E. coli cells are manipulated on a silicon chip by MIT researchers using 'optical tweezers' to form the letters 'MIT.'
Tool could manipulate tiny objects on a chip,
In a feat that seems like something out of a microscopic version of Star Trek, MIT researchers have found a way to use a "tractor beam" of light to pick up, hold and move around individual cells and other objects on the surface of a microchip.
The new technology could become an important tool for both biological research and materials research, say Matthew J. Lang and David C. Appleyard, whose work is being published in an upcoming issue of the journal Lab on a Chip. Lang is an assistant professor in the Department of Biological Engineering and the Department of Mechanical Engineering. Appleyard is a graduate student in Biological Engineering.
The idea of using light beams as tweezers to manipulate cells and tiny objects has been around for at least 30 years. But the MIT researchers have found a way to combine this powerful tool for moving, controlling and measuring objects with the highly versatile world of microchip design and manufacturing.
Optical tweezers, as the technology is known, represent "one of the world's smallest microtools," says Lang. "Now, we're applying it to building [things] on a chip."
Says Appleyard, "We've shown that you could merge everything people are doing with optical trapping with all the exciting things you can do on a silicon wafer … There could be lots of uses at the biology-and-electronics interface."
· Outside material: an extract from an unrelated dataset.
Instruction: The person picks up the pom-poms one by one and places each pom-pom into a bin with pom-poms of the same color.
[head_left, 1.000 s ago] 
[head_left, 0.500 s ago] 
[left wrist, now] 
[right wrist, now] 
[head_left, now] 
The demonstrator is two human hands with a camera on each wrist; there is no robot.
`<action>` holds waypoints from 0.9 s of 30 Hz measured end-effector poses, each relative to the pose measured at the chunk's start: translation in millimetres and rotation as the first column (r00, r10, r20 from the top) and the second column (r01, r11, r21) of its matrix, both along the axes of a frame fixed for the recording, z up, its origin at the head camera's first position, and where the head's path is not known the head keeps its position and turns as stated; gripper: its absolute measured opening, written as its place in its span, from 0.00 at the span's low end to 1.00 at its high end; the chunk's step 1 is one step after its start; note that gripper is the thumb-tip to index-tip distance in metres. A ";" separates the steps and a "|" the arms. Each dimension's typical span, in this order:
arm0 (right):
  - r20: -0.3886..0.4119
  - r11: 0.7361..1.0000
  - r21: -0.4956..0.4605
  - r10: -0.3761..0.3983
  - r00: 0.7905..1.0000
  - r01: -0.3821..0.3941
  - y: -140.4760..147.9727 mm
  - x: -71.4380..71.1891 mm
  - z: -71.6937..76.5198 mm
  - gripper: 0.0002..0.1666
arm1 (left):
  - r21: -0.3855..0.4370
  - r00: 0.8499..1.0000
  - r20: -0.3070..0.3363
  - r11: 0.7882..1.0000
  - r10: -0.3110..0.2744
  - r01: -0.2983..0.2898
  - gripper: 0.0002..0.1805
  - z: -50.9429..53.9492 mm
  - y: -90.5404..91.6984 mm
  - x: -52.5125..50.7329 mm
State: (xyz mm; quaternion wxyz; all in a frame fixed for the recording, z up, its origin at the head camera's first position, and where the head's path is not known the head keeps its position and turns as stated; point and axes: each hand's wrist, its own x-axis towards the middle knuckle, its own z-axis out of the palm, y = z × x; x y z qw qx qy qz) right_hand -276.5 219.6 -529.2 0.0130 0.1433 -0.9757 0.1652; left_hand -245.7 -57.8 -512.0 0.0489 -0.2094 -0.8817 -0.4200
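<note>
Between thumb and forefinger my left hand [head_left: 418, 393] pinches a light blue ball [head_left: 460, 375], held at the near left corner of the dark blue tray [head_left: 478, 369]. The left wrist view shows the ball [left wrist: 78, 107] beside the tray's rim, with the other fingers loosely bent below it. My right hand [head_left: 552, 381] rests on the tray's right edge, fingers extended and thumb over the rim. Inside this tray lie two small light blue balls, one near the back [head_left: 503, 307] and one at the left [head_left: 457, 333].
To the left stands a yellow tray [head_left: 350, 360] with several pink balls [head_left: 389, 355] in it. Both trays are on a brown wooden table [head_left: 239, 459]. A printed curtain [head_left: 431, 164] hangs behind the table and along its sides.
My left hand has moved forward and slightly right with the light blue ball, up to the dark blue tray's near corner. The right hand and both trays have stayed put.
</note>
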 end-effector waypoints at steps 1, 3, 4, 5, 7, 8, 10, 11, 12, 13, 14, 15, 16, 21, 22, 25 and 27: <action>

For example, he said, many people are studying how neurons communicate by depositing them on microchips where electrical circuits etched into the chips monitor their electrical behavior. "They randomly put cells down on a surface, and hope one lands on [or near] a [sensor] so its activity can be measured. With [our technology], you can put the cell right down next to the sensors." Not only can motions be precisely controlled with the device, but it can also provide very precise measurements of a cell's position.
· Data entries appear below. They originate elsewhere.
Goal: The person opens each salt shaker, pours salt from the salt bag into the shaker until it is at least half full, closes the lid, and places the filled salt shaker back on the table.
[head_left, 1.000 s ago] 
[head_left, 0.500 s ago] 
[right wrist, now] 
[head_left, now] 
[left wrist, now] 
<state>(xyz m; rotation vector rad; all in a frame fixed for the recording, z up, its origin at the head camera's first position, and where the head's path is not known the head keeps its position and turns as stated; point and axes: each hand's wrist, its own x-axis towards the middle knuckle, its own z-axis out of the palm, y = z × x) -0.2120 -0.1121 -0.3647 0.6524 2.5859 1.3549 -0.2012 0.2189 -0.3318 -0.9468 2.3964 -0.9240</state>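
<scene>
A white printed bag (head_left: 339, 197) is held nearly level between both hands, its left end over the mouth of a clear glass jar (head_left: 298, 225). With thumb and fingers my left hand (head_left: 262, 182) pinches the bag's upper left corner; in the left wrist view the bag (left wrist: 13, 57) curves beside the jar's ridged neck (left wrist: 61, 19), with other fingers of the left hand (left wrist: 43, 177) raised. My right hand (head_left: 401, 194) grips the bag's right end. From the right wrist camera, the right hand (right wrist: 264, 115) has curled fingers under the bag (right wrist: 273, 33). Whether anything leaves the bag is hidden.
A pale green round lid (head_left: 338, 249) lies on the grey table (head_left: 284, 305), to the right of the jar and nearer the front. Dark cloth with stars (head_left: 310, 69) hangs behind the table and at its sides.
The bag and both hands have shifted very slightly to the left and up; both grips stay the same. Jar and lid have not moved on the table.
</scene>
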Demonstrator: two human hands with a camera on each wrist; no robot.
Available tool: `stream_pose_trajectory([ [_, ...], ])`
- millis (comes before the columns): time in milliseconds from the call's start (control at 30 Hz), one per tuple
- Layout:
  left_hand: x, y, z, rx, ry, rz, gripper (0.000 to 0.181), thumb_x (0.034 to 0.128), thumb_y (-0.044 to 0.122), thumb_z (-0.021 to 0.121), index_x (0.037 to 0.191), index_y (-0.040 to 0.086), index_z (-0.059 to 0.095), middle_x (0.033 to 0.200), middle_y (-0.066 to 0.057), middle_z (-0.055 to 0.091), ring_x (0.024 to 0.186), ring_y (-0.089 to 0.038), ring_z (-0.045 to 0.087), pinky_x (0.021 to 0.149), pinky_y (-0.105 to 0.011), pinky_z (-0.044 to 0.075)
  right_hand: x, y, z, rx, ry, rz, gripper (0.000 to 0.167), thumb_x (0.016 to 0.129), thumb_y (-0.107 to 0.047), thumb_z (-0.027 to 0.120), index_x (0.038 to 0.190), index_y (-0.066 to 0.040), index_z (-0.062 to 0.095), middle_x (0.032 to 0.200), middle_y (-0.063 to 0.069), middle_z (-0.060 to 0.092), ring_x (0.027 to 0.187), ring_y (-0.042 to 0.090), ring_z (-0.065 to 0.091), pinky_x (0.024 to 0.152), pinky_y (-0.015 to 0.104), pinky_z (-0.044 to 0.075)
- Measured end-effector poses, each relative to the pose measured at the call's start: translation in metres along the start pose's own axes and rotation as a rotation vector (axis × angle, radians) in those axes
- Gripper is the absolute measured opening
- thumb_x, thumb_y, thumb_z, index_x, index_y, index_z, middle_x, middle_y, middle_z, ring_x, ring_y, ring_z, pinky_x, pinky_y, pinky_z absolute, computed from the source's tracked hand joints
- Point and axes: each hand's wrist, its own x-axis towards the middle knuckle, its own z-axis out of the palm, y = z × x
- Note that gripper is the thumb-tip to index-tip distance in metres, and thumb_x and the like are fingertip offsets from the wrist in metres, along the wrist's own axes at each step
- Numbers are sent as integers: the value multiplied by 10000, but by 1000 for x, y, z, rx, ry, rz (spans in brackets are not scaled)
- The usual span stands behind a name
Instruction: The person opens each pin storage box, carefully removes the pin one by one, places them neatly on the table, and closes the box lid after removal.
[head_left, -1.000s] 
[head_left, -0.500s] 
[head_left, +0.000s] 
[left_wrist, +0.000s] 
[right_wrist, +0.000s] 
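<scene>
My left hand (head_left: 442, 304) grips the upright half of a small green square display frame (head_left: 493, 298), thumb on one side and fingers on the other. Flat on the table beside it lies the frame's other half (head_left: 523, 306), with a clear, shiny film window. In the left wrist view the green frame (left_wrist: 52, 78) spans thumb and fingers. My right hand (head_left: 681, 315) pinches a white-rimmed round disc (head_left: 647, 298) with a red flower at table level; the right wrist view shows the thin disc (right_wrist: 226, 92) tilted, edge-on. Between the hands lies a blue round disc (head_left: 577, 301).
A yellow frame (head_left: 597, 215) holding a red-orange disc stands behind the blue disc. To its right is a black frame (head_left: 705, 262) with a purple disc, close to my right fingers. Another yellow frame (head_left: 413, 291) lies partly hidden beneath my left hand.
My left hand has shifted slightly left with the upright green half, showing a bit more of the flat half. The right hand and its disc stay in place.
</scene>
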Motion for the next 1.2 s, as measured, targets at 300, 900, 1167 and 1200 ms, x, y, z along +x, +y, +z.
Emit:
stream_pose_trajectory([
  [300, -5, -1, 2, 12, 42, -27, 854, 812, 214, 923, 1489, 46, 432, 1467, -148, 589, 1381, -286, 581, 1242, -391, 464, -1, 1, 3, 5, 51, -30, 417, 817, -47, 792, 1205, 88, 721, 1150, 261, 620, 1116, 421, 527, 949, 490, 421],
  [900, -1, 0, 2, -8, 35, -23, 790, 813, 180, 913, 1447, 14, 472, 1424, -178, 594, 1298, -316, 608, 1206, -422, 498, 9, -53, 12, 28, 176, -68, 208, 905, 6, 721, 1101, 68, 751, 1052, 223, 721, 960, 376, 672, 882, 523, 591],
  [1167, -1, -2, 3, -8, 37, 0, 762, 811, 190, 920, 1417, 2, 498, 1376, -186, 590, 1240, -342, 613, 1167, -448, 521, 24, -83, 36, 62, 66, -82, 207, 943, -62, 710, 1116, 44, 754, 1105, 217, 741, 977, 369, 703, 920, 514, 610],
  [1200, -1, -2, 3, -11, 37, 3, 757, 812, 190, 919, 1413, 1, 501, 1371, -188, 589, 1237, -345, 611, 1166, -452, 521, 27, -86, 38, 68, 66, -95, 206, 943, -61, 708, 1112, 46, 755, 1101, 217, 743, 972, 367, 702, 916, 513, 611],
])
Optical tweezers use the tiny force of a beam of light from a laser to push around and control tiny objects, from cells to plastic beads. They usually work on a glass surface mounted inside a microscope so that the effects can be observed.
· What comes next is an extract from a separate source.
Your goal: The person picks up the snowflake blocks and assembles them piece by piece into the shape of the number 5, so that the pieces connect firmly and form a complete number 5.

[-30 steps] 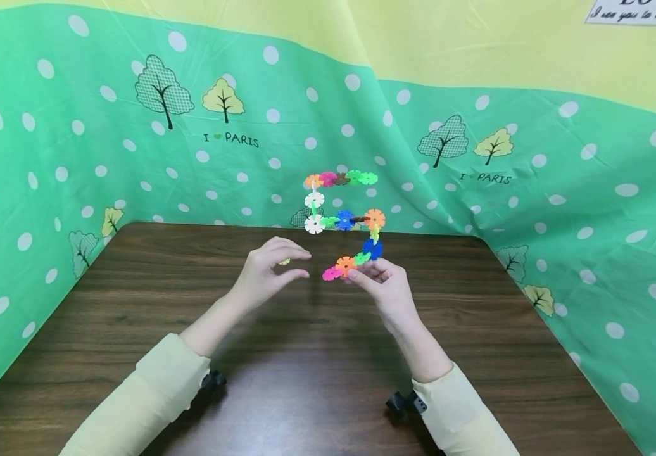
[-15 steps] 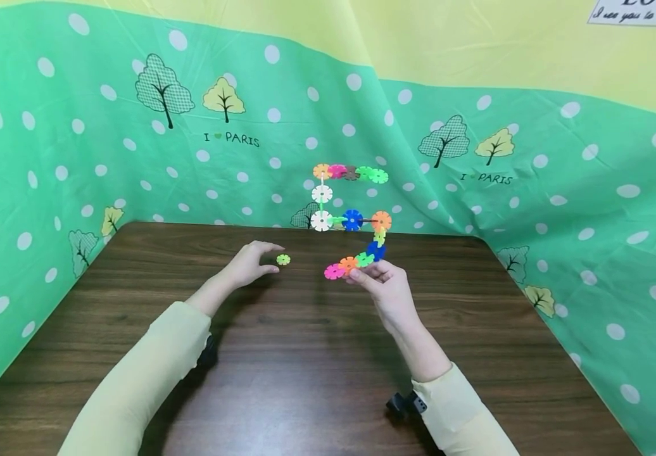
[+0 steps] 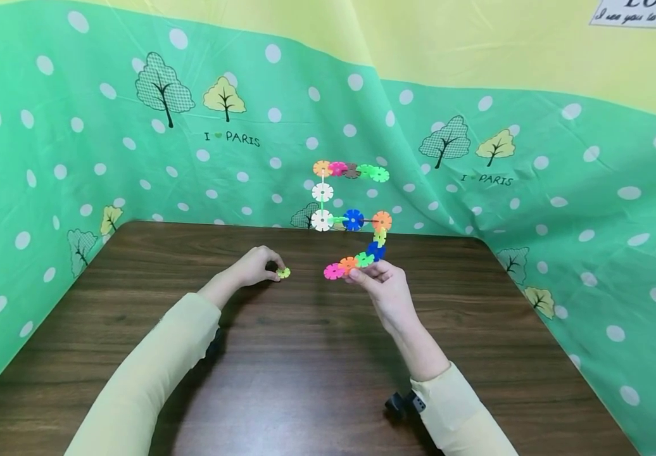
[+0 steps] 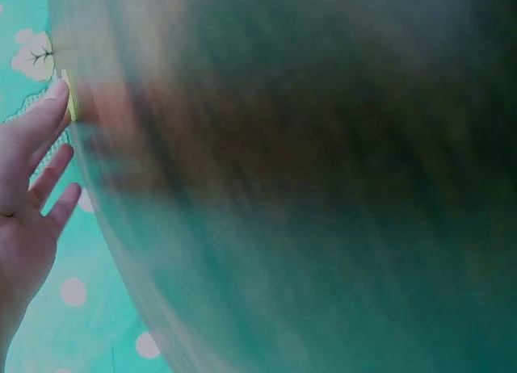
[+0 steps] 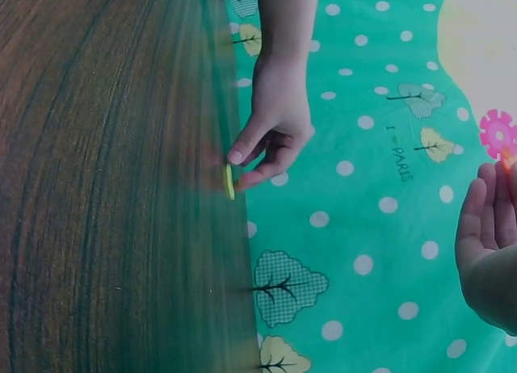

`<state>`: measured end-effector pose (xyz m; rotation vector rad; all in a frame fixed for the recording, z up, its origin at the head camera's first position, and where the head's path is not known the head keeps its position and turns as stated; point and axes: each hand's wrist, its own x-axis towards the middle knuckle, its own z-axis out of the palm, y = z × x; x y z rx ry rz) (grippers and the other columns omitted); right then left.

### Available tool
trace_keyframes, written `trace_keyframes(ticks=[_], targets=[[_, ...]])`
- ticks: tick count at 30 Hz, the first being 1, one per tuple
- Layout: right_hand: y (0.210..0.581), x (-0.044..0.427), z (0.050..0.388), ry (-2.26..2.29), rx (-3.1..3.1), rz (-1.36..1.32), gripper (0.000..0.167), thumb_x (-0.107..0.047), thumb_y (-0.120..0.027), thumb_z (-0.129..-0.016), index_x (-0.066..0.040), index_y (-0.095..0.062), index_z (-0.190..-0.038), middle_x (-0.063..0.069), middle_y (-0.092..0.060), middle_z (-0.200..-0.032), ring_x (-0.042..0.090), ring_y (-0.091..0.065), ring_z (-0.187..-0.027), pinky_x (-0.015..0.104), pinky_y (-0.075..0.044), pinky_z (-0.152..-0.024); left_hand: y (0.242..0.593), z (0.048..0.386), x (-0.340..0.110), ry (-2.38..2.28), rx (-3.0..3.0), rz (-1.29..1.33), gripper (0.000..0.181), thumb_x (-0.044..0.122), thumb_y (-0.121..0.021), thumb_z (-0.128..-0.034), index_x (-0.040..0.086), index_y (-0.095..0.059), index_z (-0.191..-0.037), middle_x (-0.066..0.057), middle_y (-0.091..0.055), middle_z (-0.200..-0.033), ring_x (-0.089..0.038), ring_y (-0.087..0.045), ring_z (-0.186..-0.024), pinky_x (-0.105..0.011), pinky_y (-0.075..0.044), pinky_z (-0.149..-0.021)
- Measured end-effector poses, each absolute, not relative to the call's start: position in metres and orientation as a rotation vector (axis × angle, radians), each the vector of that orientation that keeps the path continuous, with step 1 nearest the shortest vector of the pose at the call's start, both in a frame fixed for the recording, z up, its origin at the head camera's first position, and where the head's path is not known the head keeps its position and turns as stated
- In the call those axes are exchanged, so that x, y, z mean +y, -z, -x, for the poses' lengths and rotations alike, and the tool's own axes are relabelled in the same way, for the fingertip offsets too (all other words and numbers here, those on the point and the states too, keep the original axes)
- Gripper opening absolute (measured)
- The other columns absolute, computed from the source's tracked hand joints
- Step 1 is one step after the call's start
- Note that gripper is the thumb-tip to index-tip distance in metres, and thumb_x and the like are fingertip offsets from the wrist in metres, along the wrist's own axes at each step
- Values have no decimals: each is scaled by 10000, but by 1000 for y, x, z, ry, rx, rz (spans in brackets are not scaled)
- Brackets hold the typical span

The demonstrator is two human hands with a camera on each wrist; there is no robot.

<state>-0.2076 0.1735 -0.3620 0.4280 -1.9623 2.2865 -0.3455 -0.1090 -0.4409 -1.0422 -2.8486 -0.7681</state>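
My left hand (image 3: 255, 266) pinches a small yellow-green snowflake disc (image 3: 284, 273) low over the table, left of centre. In the left wrist view the same disc (image 4: 72, 97) shows edge-on by the thumb. My right hand (image 3: 389, 292) holds a chain of interlocked snowflake discs by its lower end, near an orange disc (image 3: 347, 264). A pink disc (image 3: 334, 271) forms that end, pointing left. From there the chain bends up through blue, orange and white discs (image 3: 322, 220) to a green disc (image 3: 380, 174) at the top. In the right wrist view only the pink disc (image 5: 498, 133) and some orange show.
A dark wooden table (image 3: 305, 380) lies under both hands. Behind and beside it hangs a green and yellow cloth (image 3: 282, 82) with white dots and printed trees. A black wrist camera (image 3: 399, 405) sits at the right cuff.
My left hand has drawn back left from the chain, then lowered and closed its fingertips on the yellow-green disc. The right hand stays in place; the chain has shifted slightly up and right.
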Motion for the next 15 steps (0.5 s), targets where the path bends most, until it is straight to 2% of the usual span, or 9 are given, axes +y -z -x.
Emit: trace_keyframes(ticks=[3,10,12,15], targets=[[361,173,206,-2290,-1959,-432,164,10,-659,-856,-136,-705,-797,-4,-727,-784,195,-708,-794,288,-529,-857,441,344,-107,837,-2830,1064,152,129,-793,-755,100,-722,-885,-3,-707,-907,-213,-630,-944,-384,-500,-869],[359,171,205,-2303,-1942,-433,188,21,-651,-858,-144,-708,-788,-9,-725,-781,178,-707,-784,280,-533,-841,446,347,-109,836,-2877,1136,246,166,-797,-757,79,-708,-969,-35,-640,-920,-195,-577,-883,-347,-474,-827],[360,171,205,-2305,-1943,-431,179,14,-654,-858,-142,-709,-790,-7,-726,-785,184,-707,-790,282,-532,-846,440,341,-107,799,-2914,1096,230,134,-806,-740,79,-697,-935,-38,-619,-905,-202,-557,-877,-368,-464,-831],[361,171,206,-2312,-1936,-432,173,10,-656,-859,-143,-707,-794,-6,-727,-789,183,-708,-791,286,-531,-851,440,339,-105,826,-2915,1065,191,122,-801,-741,99,-638,-839,-8,-607,-829,-163,-550,-808,-329,-469,-777]])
But silicon chips are opaque to light, so applying this technique to them is not an obvious move, the researchers say, since the optical tweezers use light beams that have to travel through the material to reach the working surface. The key to making it work in a chip is that silicon is transparent to infrared wavelengths of light--which can be easily produced by lasers, and used instead of the visible light beams.
To develop the system, Lang and Appleyard weren't sure what thickness and surface texture of wafers, the thin silicon slices used to manufacture microchips, would work best, and the devices are expensive and usually available only in quantity. "Being at MIT, where there is such a strength in microfabrication, I was able to get wafers that had been thrown out," Appleyard says. "I posted signs saying, 'I'm looking for your broken wafers'."
After testing different samples to determine which worked best, they were able to order a set that was just right for the work. They then tested the system with a variety of cells and tiny beads, including some that were large by the standards of optical tweezer work. They were able to manipulate a square with a hollow center that was 20 micrometers, or millionths of a meter, across--allowing them to demonstrate that even larger objects could be moved and rotated. Other test objects had dimensions of only a few nanometers, or billionths of a meter. Virtually all living cells come in sizes that fall within that nanometer-to-micrometers range and are thus subject to being manipulated by the system.
As a demonstration of the system's versatility, Appleyard says, they set it up to collect and hold 16 tiny living E. coli cells at once on a microchip, forming them into the letters MIT.
The work was supported by the Biotechnology Training Program of the National Institutes of Health, the W.M. Keck Foundation and MIT's Lincoln Laboratory.